* **YOUR ASSIGNMENT**:
Locate the line that contains "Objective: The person". Reproduce it and all following lines up to the end of the material, exactly and with nothing added.
####
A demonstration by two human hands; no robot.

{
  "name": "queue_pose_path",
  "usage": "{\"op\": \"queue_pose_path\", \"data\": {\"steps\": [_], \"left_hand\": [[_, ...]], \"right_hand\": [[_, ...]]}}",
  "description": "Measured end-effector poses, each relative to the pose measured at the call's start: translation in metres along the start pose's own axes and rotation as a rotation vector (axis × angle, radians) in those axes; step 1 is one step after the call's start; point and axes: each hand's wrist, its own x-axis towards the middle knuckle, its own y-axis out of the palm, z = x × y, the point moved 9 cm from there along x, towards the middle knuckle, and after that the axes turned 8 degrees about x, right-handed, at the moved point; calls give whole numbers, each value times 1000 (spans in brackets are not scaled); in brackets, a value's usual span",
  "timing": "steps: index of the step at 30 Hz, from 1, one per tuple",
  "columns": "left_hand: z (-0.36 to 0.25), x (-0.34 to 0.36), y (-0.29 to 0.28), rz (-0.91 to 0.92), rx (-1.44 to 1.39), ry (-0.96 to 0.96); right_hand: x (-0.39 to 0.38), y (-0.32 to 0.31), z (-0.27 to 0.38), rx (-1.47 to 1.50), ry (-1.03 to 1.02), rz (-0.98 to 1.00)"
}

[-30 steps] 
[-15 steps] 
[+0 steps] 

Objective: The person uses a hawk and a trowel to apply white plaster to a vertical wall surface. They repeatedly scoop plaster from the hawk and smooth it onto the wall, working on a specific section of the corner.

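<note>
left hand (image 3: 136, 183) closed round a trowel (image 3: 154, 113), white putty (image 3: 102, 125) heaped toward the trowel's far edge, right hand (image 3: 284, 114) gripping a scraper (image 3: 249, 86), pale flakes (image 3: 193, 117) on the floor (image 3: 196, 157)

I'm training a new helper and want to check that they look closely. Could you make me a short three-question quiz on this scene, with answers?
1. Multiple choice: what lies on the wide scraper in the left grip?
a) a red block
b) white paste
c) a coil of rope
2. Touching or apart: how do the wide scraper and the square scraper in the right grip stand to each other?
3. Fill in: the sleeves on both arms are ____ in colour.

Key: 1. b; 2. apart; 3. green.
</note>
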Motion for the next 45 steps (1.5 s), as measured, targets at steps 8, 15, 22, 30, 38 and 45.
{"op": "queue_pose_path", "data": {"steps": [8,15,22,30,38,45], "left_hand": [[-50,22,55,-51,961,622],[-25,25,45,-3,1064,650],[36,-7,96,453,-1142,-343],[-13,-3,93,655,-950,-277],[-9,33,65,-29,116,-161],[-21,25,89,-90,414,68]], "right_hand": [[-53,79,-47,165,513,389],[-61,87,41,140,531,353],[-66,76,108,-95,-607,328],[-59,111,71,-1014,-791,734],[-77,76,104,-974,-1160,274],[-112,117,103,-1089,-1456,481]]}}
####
* **TASK RESULT**:
Objective: The person uses a hawk and a trowel to apply white plaster to a vertical wall surface. They repeatedly scoop plaster from the hawk and smooth it onto the wall, working on a specific section of the corner.

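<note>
left hand (image 3: 136, 183) closed round a trowel (image 3: 154, 113), white putty (image 3: 102, 125) heaped toward the trowel's far edge, right hand (image 3: 284, 114) gripping a scraper (image 3: 249, 86), pale flakes (image 3: 193, 117) on the floor (image 3: 196, 157)

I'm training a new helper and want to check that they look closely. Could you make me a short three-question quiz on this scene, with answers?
1. Multiple choice: what lies on the wide scraper in the left grip?
a) a red block
b) white paste
c) a coil of rope
2. Touching or apart: how do the wide scraper and the square scraper in the right grip stand to each other?
3. Fill in: the sleeves on both arms are ____ in colour.

Key: 1. b; 2. apart; 3. green.
</note>
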Motion for the next 45 steps (1.5 s), as measured, targets at steps 8, 15, 22, 30, 38 and 45.
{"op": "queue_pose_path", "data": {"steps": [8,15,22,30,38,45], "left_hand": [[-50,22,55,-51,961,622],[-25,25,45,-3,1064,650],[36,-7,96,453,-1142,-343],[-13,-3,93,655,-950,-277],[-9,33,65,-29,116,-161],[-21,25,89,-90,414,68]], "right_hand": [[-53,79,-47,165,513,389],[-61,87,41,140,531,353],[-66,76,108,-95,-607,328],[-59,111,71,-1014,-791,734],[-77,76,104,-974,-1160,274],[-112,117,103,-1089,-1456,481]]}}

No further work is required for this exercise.